- Genre: Medical drama
- Created by: Anita Pandolfo
- Written by: Anita Pandolfo Paul Henry Powell
- Starring: Amanda Abbington; Simon Chadwick; Ken Christiansen; Terence Hillyer; Des McAleer; Diane Parish; Jenna Russell; Rachel Sanders; Richard Standing; Roger Walker;
- Theme music composer: Kirsty MacColl
- Country of origin: United Kingdom
- Original language: English
- No. of series: 1
- No. of episodes: 8

Production
- Executive producer: Rob Pursey
- Producer: Paul Marquess
- Running time: 60 minutes
- Production company: Central Independent Television

Original release
- Network: ITV
- Release: 29 October – 17 December 1998

= Picking Up the Pieces (TV series) =

British medical drama

Picking Up the Pieces is a British medical drama about an ambulance service team. It aired on ITV between 29 October and 17 December 1998 and was produced by Central Independent Television.

==Premise==
The series follows the lives of a team of paramedics and emergency medical technicians with the North Area Ambulance Service, facing life and death situations in the fictional city of Matherton.

==Production==
The series was filmed in the Derbyshire town of Ilkeston, using the real life ambulance station and vehicles in the series.
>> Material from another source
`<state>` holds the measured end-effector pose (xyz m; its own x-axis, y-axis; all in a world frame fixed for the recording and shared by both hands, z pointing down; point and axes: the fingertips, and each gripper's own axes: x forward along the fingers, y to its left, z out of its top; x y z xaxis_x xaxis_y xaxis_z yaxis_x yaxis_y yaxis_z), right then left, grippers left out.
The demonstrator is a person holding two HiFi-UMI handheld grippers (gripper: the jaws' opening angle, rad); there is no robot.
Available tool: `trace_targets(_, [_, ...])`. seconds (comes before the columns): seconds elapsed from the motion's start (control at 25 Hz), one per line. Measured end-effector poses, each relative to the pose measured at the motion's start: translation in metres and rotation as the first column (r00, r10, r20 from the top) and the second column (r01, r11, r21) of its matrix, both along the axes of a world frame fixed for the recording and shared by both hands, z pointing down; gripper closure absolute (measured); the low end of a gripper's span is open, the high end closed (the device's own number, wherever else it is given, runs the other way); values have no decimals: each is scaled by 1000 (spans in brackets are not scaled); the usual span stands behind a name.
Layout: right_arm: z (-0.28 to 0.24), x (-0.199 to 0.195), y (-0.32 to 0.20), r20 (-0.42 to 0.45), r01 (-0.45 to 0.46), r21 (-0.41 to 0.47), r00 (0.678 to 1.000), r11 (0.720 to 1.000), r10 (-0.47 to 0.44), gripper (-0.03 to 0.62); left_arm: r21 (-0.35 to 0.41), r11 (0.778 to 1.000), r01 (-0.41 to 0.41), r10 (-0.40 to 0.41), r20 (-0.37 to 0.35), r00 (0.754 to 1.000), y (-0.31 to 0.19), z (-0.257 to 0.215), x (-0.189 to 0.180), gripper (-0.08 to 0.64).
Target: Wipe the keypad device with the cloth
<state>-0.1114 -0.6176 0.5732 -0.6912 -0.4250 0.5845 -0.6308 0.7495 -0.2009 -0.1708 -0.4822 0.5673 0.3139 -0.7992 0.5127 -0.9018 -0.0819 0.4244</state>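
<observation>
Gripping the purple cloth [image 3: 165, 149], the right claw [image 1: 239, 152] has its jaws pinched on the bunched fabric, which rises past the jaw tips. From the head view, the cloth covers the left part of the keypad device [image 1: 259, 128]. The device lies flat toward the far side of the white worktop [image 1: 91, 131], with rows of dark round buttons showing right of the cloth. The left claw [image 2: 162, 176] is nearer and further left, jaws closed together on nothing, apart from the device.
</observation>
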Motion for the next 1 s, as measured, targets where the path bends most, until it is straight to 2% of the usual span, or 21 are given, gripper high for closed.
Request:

The opening and closing theme of the series was created by Kirsty MacColl after she was contacted by the series producer to write a theme with a Northern Soul feel.

==Cast==

===Main===

- Amanda Abbington as Louise Hunter (Staff Nurse)
- Simon Chadwick as Tony Anzari (Emergency Medical Technician)
- Ken Christiansen as Geoff Squires (Emergency Medical Technician)
- Terence Hillyer as Alan Boddington
- Des McAleer as Bill Tansey (Ambulance Manager)
- Diane Parish as Lisa Gee (Paramedic)
- Jenna Russell as Bernadette Wallace (Paramedic)
- Rachel Sanders as Caroline Marshall
- Richard Standing as Michael Lowther (Emergency Medical Technician)
- Roger Walker as Barry Courtland (Emergency Medical Technician)

===Recurring===

- Francesca Folan as Dr. Stephanie Reynolds (episodes 1–2 & 5–8)
- Ruth Jones as Marie (episodes 3, 5, 7 & 8)
- Scott Steele as Tom Gallagher (episodes 1 & 3–5)
- Angela Lonsdale as Clare (episodes 5–7)
- James Vaughan as Arthur (episodes 4 & 8)
- Sharon Muircroft as Maureen (episodes 3 & 4)

===Guest appearances===

Picking Up the Pieces features a number of notable future established actors in guest appearances, including: Richard Bremmer, Fiona Dolman, Martin Freeman, Melanie Gutteridge, Raza Jaffrey, Maxine Peake, Joanna Scanlan, Rhashan Stone and Jeremy Young.

==Episodes==

| No. | Title | Directed by | Written by | Original release date | UK viewers (millions) |
| 1 | "Episode 1" | Roger Gartland | Anita Pandolfo | 29 October 1998 | 7.81 |
The paramedics attend a heart-attack victim – in a brothel – and lives are at risk when an ambulance crashes.
| 2 | "Episode 2" | Indra Bhose | Anita Pandolfo | 5 November 1998 | N/A |
Lisa cannot find a hospital bed for a dying man, while Michael puts his job on the line for the sake of a patient.
| 3 | "Episode 3" | Gwennan Sage | Anita Pandolfo | 12 November 1998 | N/A |
Michael and Tony try to help a wife who has been assaulted but end up facing violence themselves. Meanwhile, a woman goes into labour in Bernadette's ambulance.
| 4 | "Episode 4" | Roger Gartland | Anita Pandolfo | 19 November 1998 | N/A |
Bill and Bernadette confront difficult decisions while trying to rescue a trapped man. Meanwhile, Caroline and Boddington find themselves in a compromising situation.
| 5 | "Episode 5" | Laura Sims | Anita Pandolfo | 26 November 1998 | 6.46 |
Geoff and Lisa find themselves in trouble after pushing a teenage girl too far. Meanwhile, Barry confronts the reality of undergoing a vasectomy.
| 6 | "Episode 6" | Christopher King | Anita Pandolfo | 3 December 1998 | N/A |
Bernadette discovers the importance of maintaining emotional boundaries with patients, while Tony finds himself falling in love.
| 7 | "Episode 7" | Bill Eagles | Anita Pandolfo | 10 December 1998 | 7.15 |
Tony faces danger after a syringe accident while treating someone from his past, and Barry is upset about the on-board computers.
| 8 | "Episode 8" | Laura Sims | Anita Pandolfo | 17 December 1998 | 6.87 |
The paramedics respond to a prison riot and Lisa is finally forced to admit the truth.